第三章 探偵登場

第17話 契約終了

 ピンポーン。

 玄関のチャイムが鳴った。おそらくつちおか警部と女性刑事が戻ってきたのだろう。ドアを開けると、やはり朝やってきた彼らだった。

「いやあ奥さん、またお邪魔しますな。いろいろとわかったこともありますので、ぜひご報告したかったんですよ」

 冷蔵庫から麦茶を取り出し、氷の入ったグラスに注いでふたりに振る舞う。

「あ、ありがとうございます。それでですね。まず配送業者に確認をとったところ、確かに奥さんの発送した荷物はかんしょうさんの自宅まで運んでいたそうです。これで少なくとも奥さんのアリバイ工作の一端は証明されました」

 これで完全に容疑から外れるのだろうか。「少なくとも」が引っかかりはするのだが。

「実は官渡祥子さんのほうがなかなか難しくてですね」

「難しい、ですか?」

「ええ、奥さんのアリバイ工作などしていない、と申しておりまして」

「やはり守秘義務を誠実に履行なされているのかと」

 闇サイトを利用してはいるものの、かなり真面目なところがある人に映ったが、やはり口の固い人物だった。


「確かに。そこであなたから彼女に連絡をとってもらって、われわれの捜査に協力してもらうよう説得していただきたいのです」

「わかりました。私の疑いもそれで完全に晴れるでしょうし、彼女から遺体発見時に怪しい人物を見なかったか聞き出せる可能性もありますものね」

 それでは少し待っていてください。電話でお願いしてみますとスマートフォンを取り出して、祥子さんの携帯電話を呼び出してみた。

 呼び出し音が七回鳴ったところで通話がつながった。

「祥子さん、私です。依頼をしていたかざです」

「……私、話していませんけど……」

「守秘義務を破棄したいんです。あなたに依頼するのも今日が最後で。あとでネット口座にいつもの二倍の額を振り込みます。山梨県警から刑事さんがそちらへ聴取に来られましたよね。その刑事さんに聞かれたことを、ありのまま説明してほしいんです」

「……そうですか。もしかしてもうアリバイ工作する必要がなくなった、ということでしょうか?」

「ええ、実はあなたが下山時に『死体だ!』と聞いた事件の容疑者になってしまって。

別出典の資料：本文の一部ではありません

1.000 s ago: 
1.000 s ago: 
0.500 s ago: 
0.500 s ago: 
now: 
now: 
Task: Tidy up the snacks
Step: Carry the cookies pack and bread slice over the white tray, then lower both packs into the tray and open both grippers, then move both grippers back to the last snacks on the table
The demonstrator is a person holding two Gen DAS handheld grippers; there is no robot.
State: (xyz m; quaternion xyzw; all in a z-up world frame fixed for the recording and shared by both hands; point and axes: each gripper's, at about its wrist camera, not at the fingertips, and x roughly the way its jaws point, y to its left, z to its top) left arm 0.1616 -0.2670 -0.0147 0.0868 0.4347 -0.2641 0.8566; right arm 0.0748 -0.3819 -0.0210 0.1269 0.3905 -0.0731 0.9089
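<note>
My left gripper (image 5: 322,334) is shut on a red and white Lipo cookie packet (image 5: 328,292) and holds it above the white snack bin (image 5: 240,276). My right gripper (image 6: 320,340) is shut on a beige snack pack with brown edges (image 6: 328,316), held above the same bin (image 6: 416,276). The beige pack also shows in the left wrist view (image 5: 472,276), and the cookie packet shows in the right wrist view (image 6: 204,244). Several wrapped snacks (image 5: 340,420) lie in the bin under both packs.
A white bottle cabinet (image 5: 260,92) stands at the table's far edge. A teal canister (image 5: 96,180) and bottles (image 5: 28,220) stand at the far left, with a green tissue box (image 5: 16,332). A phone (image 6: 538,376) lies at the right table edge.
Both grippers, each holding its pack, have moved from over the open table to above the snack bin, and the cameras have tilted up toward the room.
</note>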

で、隠しごとはいっさいなしにして、すべてのことを刑事さんに話してしまってだいじょうぶです。今まで無茶なお願いをしてごめんなさいね。すべて話せばあなたに容疑がかかることもないはずですから」


 沈黙が場を占める。


「……わかりました。それでは風見さんの最後の依頼ということで、警察に見聞きしたすべてをお話しします……。今までご支援ありがとうございました」

「いえ、お世話になったのは私のほうです。本当にありがとうございました」

「実は、今刑事さんが目の前にいまして。こちらの方々にすべて打ち明けてかまわないのですよね」

「お願い致します。最後までご迷惑をおかけしてすみませんね。それでは失礼致します」

 通話を切ると、土岡警部に事情を説明した。


「そうですか。官渡祥子は山梨県警にすべて話す、と。その内容は追ってこちらの捜査本部にも届きますから、あとで確認致しますね」

 これで私の無実が確定するわけだが、きんいちさんやさんが犯人かもしれず、そのあたりが確定するまでは安心できそうになかった。

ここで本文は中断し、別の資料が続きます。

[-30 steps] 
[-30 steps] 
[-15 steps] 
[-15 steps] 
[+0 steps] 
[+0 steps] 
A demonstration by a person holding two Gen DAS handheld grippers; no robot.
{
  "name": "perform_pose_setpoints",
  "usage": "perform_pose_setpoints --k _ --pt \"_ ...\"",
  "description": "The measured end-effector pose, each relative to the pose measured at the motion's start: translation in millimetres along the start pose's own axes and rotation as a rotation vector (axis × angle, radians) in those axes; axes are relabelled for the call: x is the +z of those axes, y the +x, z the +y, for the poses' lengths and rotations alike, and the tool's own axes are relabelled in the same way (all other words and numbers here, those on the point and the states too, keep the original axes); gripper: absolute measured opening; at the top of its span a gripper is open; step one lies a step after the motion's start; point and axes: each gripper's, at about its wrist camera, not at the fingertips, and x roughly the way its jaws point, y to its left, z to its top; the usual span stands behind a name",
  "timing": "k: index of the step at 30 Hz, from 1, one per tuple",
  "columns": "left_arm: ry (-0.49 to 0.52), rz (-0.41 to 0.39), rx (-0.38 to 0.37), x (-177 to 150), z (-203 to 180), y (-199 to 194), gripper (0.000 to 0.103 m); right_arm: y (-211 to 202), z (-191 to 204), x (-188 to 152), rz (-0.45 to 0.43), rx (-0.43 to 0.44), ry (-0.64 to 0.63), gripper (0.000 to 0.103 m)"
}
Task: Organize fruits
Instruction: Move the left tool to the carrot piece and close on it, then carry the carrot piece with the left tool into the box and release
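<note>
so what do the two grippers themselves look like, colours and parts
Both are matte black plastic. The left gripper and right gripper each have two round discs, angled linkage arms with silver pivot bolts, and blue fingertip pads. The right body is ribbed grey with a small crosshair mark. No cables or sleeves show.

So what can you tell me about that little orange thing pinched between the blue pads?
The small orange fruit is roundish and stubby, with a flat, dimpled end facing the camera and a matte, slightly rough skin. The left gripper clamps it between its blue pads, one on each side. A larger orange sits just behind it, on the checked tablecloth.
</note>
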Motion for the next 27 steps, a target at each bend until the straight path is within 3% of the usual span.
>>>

「朝に話しましたが、ご主人や火野さんとはお話はしていませんよね?」

 ここで嘘をつくとまた疑いがかかりかねないので、正直になろう。

「欣一さんとは話していません。あのあと、火野さんから電話がありまして、会いたいと言われたのですが、明日のスクールに会いましょうということでまとまりました」

「うーん……。火野も容疑者のひとりなんですよね。なにせあなたのアリバイ工作の片棒を担いでいたわけですから、疑いがあなたに向くよう仕向けた可能性もあるのです」

 あの優しい火野さんが私を陥れようとしていた? にわかには信じられない話だけど……。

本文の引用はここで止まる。